Sorry PETA
OK, so we find once again that the male and female brains have (slightly) different structures.
Men and women show differences in behaviour because their brains are physically distinct organs, new research suggests. Male and female brains appear to be constructed from markedly different genetic blueprints.
The differences in the circuitry that wires them up and the chemicals that transmit messages inside them are so great as to point to the conclusion that there is not just one kind of human brain, but two, according to recent neurological studies.
OK, now that’s part of our own theory around here. We go on to point out that simply because soeone is XX that doesn’t mean that they’ll have a female brain, or that someone XY will have male. It’s a probability that the former and latter will, not a certainty. But this research leads to a much larger point:
Professor Jeff Mogil from McGill University, in Montreal, Canada, who has demonstrated major differences in pain processing in males and females, puts it even more forcefully. He is astonished that so many researchers have failed to include female animals in their studies. “It’s scandalous,” he said. “Women are the most common pain sufferers, and yet our model for basic pain research is the male rat.”

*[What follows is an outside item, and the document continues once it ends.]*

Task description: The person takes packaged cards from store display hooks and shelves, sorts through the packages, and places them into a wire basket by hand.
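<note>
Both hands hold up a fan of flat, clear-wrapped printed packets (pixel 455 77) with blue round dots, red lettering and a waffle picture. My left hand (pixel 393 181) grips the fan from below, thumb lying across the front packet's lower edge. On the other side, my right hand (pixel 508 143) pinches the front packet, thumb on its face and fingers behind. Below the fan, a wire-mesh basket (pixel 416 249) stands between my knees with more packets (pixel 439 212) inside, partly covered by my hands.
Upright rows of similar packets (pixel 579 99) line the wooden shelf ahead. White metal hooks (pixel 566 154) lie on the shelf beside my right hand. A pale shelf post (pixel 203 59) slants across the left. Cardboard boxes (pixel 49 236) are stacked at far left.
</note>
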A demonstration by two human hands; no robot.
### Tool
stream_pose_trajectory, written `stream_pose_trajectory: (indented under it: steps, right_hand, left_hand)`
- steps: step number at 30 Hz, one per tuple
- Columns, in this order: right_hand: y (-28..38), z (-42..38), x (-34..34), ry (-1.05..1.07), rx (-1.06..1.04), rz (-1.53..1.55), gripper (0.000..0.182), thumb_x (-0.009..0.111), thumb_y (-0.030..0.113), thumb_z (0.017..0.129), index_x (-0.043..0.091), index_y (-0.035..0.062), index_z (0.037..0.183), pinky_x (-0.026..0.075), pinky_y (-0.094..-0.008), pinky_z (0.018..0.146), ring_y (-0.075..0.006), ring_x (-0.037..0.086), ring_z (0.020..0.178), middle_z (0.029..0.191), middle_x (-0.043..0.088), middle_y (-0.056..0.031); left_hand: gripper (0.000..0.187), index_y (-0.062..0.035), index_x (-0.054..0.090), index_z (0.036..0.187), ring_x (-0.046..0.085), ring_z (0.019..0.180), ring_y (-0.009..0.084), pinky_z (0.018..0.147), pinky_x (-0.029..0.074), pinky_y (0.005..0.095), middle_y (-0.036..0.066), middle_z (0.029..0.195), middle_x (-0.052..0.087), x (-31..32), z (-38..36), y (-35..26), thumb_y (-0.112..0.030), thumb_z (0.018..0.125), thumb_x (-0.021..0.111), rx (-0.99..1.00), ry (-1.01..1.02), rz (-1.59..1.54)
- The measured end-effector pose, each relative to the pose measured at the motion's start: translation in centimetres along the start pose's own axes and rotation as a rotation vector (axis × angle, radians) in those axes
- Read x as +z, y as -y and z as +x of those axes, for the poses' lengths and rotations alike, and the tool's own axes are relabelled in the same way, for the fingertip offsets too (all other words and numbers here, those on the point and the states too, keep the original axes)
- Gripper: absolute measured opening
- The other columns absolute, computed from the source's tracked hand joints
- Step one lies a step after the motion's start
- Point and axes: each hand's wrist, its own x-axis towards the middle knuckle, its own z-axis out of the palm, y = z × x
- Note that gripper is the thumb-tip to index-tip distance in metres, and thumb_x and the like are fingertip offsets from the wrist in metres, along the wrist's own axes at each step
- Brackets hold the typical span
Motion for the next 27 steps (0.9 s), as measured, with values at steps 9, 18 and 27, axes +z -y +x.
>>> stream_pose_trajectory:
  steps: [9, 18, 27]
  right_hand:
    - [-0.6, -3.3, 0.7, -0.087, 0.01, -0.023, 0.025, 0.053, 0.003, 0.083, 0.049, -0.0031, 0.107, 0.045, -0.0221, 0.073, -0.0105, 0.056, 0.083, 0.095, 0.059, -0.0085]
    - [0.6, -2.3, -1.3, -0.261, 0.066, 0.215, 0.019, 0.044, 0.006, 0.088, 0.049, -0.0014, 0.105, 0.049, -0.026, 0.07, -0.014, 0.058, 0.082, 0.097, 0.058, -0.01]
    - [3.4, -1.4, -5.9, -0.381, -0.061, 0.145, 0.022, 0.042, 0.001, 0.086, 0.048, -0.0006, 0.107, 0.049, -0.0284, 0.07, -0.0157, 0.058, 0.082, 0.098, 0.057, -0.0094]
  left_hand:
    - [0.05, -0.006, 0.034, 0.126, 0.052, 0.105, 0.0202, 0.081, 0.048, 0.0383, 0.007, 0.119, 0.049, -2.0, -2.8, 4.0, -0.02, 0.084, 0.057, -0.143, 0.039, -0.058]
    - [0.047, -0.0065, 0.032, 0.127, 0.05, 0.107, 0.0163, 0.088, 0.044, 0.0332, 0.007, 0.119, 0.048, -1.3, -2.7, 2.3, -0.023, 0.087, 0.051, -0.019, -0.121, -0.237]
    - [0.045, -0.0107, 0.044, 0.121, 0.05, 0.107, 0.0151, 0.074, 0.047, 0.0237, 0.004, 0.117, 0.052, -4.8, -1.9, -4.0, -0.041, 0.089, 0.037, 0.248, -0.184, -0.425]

Looks like a number of female rats are in for a torrid time of it but that’s something we really ought to do, don’t you think, whatever PETA says about it.

August 8th, 2008 at 1:16 pm
I’m not sure about lab rats for pain research, but it seems female lab mice are used for research. This article, http://mednews.wustl.edu/news/page/normal/6040.html, talks about the effect female lab mice have on male lab mice. In the presence of females and their pheromones, the males actually sing, like birds, or humans…But while this shows females rodents are used in research, I suppose the singing can be used to argue different brain structures. Or does it? Could it be that males use their brains differently than females, even as they have the same brains?
August 10th, 2008 at 10:10 am
Rats and mice are very much used for research. In fact, they’ve worked for years to breed types of both that suffer from specific cancers. Thus they have test animals to try out all sorts of new drugs on.
I’ve always wondered a bit about this though….wouldn’t it be better to try and breed rats that don’t get cancer, ever, and then work out how to apply that to humans?